A "complete" solution for TinyURL (Leetcode System Design)


  • 42
    Z

    Note: The solution is translated from the Segmentfault post over here. Thanks for liuqi627.

    Question Description

    Over here

    S: Scenario

    Long URL to short URL and reversed.

    N: Need (Assume the system is not massive if you are not sure)

    QPS (queries per second)

    • Daily User: 100M
    • Daily usage per person: (Write) long2short 0.1, (Read) short2long 1
    • Daily request: Write 10M, Read 100M
    • QPS: Since a day is 86400s approximately 100K.

    Write 100, Read 1K

    • Peak QPS: Write 200, Read 2K

    (Thousand level can be handled by a single SSD MySQL Machine)

    Storage

    • 10M new mappings (long URL to short URL) per day
    • assume each mapping takes 100B in average
    • 1GB every day. 1 TB hard drive could stand for 3 years.

    Storage is not the problem for this kind of system. Service like Netflix may have storage issues.

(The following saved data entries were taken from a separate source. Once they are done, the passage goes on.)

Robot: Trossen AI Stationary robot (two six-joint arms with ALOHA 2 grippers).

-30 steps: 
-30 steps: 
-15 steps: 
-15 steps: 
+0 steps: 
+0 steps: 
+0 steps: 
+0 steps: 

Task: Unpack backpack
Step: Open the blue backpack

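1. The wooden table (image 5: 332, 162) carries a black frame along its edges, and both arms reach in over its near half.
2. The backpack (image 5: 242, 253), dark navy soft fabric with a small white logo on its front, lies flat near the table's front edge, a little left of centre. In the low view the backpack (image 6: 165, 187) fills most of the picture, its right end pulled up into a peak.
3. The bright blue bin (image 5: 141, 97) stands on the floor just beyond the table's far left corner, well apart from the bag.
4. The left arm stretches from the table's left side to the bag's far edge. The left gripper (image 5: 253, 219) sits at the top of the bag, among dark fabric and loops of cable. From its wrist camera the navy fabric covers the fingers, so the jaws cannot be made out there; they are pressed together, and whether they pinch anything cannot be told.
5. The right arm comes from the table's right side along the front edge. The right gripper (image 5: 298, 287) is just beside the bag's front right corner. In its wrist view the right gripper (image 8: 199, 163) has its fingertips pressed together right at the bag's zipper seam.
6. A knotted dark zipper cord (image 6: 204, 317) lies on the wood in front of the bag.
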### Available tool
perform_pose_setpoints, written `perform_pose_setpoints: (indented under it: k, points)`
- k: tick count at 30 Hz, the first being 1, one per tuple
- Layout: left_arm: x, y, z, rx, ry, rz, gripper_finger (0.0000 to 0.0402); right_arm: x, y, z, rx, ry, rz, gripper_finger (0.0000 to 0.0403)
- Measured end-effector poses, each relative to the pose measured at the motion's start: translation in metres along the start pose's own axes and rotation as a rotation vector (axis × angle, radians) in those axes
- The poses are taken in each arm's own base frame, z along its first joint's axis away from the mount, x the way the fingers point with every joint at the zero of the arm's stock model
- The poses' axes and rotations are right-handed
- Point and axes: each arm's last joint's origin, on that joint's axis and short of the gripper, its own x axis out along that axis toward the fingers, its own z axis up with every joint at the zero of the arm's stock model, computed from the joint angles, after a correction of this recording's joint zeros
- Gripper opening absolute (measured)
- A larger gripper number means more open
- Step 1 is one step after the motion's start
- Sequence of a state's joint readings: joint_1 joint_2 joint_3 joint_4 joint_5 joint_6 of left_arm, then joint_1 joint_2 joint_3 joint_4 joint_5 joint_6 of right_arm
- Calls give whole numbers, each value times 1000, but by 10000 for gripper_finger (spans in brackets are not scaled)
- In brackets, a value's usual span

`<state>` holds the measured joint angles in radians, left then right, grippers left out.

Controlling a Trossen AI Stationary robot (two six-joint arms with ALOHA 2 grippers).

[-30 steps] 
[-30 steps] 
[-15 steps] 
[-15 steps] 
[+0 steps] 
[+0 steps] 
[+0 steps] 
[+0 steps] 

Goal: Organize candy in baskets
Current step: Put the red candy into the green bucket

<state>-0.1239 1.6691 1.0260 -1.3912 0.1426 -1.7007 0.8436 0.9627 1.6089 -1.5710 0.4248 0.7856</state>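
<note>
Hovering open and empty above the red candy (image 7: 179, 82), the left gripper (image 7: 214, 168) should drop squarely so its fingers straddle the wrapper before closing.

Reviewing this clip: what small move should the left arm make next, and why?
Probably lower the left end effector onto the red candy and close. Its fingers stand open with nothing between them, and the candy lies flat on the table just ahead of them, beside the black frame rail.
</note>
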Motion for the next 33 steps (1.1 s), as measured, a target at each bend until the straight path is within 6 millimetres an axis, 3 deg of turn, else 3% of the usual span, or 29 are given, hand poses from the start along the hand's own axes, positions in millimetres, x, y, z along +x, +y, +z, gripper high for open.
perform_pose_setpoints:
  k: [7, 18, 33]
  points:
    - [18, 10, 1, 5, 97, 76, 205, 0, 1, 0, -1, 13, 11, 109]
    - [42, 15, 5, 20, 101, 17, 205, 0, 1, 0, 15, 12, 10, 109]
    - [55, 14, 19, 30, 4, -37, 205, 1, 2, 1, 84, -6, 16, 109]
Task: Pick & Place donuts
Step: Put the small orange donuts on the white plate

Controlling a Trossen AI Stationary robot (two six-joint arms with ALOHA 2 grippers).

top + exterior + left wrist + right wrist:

    Through SN analysis, we could have a big picture of the system. In general, this system is not hard and could be handled by a single SSD Machine.

    A: API

    Only one service: URLService

    • Core (Business Logic) Layer:
    • Class: URLService
    • Interface:
    • URLService.encode(String long_url)
    • URLService.decode(String short_url)
    • Web Layer:
    • REST API:
    • GET: /{short_url}, return a http redirect response(301)
    • POST: goo.gl method - google shorten URL

    Request Body: {url=longUrl} e.g. {"longUrl": "http://www.google.com/"}
    Return OK(200), short_url is included in the data

    K: Data Access

    Step 1: Pick a storage structure

    SQL vs NoSQL?

    1. Does it need to support transactions? NoSQL does not support transaction.
    2. Do we need rich SQL query? NoSQL does not support as many queries as SQL.
    3. Pursue development efficiency? Most Web Framework supports SQL database very well (with ORM). It means fewer codes for the system.
    4. Do we need to use AUTO_INCREMENT ID? NoSQL couldn't do this. It only has a global unique Object_id.
    5. Does the system has a high requirement for QPS? NoSQL has high performance. For example, Memcached's QPS could reach million level, MondoDB does 10K level, MySQL only supports K level.
    6. How high is the system's scalability? SQL requires developers write their codes to scale, while NoSQL comes with them (sharding, replica).

    Answer:

    1. No -> NoSQL
    2. No -> NoSQL
    3. Doesn't matter because there are only a few codes. -> NoSQL
    4. Our algorithm needs AUTO_INCREMENT ID. -> SQL
    5. Write 200, Read 2K. Not high. -> SQL
    6. Not high. -> SQL

    System Algorithm

    OK, let's talk about the system algorithm. There are following solutions:

    1. Hash function:

      long_url -> md5/sha1

      • md5 convert a string into 128 binary bits, generally represented as 16 bytes hex:

      http://site.douban.com/chuan -> c93a360dc7f3eb093ab6e304db516653

      • sha1 convert a string into 160 binary bits, generally represented as 20 bytes hex:

      http://site.douban.com/chuan -> dff85871a72c73c3eae09e39ffe97aea63047094

    These two algorithms could make sure hash values are randomly distributed, but the conflicts are inevitable. Any hash algorithm could have inevitable conflicts.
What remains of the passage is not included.